By Maria T. Currier, Esq., Holland & Knight, Miami, FL and Morris H. Miller, Esq., Holland & Knight, Tallahassee, FL
Review by Daniel Eliav, Loyola Law School, Los Angeles, Class of 2011
Medicare payment reforms signal an unprecedented shift in the delivery of healthcare. The reforms include bundling Medicare payments for acute care with payments for post-acute and physician services, the use of accountable-care organizations (“ACOs”), the development of medical home delivery models, and shared savings arrangements. Providers must begin to address organizational and legal considerations created by these reforms as an integral part of their strategic planning.
Under CMS’s current fee-for-service payment system, providers focus on more care, more intensive care, and more expensive care. In the coming years, CMS is transforming into an active purchaser of care forcing providers to focus on higher quality, favorable outcomes, and reduced costs.
Bundling payments is not a new concept. Under Medicare Part A, a hospital receives a single payment for all of the Diagnosis Related Group services provided in an inpatient stay. Similarly, under the Patient Protection and Affordable Care Act (the “Senate Bill”) a pilot program for integrated care has been put forth. Under the Senate Bill, payments are bundled for eight “applicable services” and other appropriate services. Applicable services include acute care inpatient services, physicians’ services, outpatient hospital services, and post-acute care. Therefore, a significant change under this system is that a hospital and physician would be reimbursed in a single payment.
The pending healthcare reforms also include provisions to create ACOs as an incentive for providers to produce high-quality, well-coordinated health care while containing costs. The defining characteristic of an ACO is joint responsibility for the quality of care and the cost of care received by the ACO’s patients.

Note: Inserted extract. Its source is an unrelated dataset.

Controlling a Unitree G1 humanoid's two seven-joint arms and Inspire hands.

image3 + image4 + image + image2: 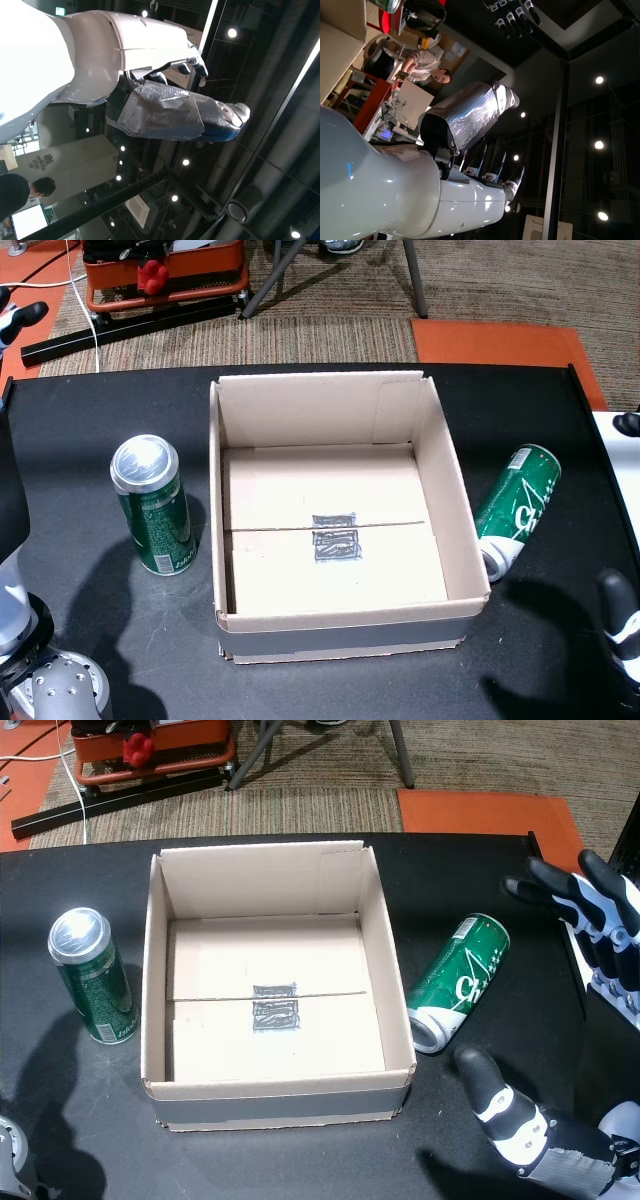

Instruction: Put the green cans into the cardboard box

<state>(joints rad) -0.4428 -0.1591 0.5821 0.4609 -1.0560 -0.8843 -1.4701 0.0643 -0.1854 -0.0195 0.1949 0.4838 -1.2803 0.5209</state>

Under the pending health reform legislation, an ACO could consist of physicians, physician groups, partnerships or joint ventures between practitioners and hospitals, hospitals employing practitioners, and others. An ACO would be eligible to receive payments from the shared savings if it can reach certain quality standards.
Another aspect of the Medicare payment reform seeks to create a “medical home.” Providers of a medical home would focus on primary care and prevention by building the physician patient relationship. Whereas the existing system compensates physicians by the volume of services and tests, the medical home compensates physicians to for patient-centered services. As such, the goal of a medical home is to improve quality and care for complex cases, reduce preventable hospital stays, limit duplicative testing, and ultimately reduce expenditures.
Under the shared savings model, any financial savings that result from improved quality and cost efficient care for a particular group of patients are shared with physicians. Notably, the demonstration projects run by CMS required proof of a definite link between the incentive payment and the physician’s actions that contribute to the savings and quality improvement.
The payment reforms will encourage consolidation and integration. Organizations with a broad range of primary care physicians, specialists, ancillary care, and post-acute care capabilities will fit this model well.
Of course there are also many legal issues created by these reforms. Integrated systems and shared reimbursements raise multiple questions regarding contracting, liability, Stark law, anti-kickback statutes, anti-trust laws, and more. Legislatures and courts will have to make new exceptions and many changes to the current law in order to allow for these reforms.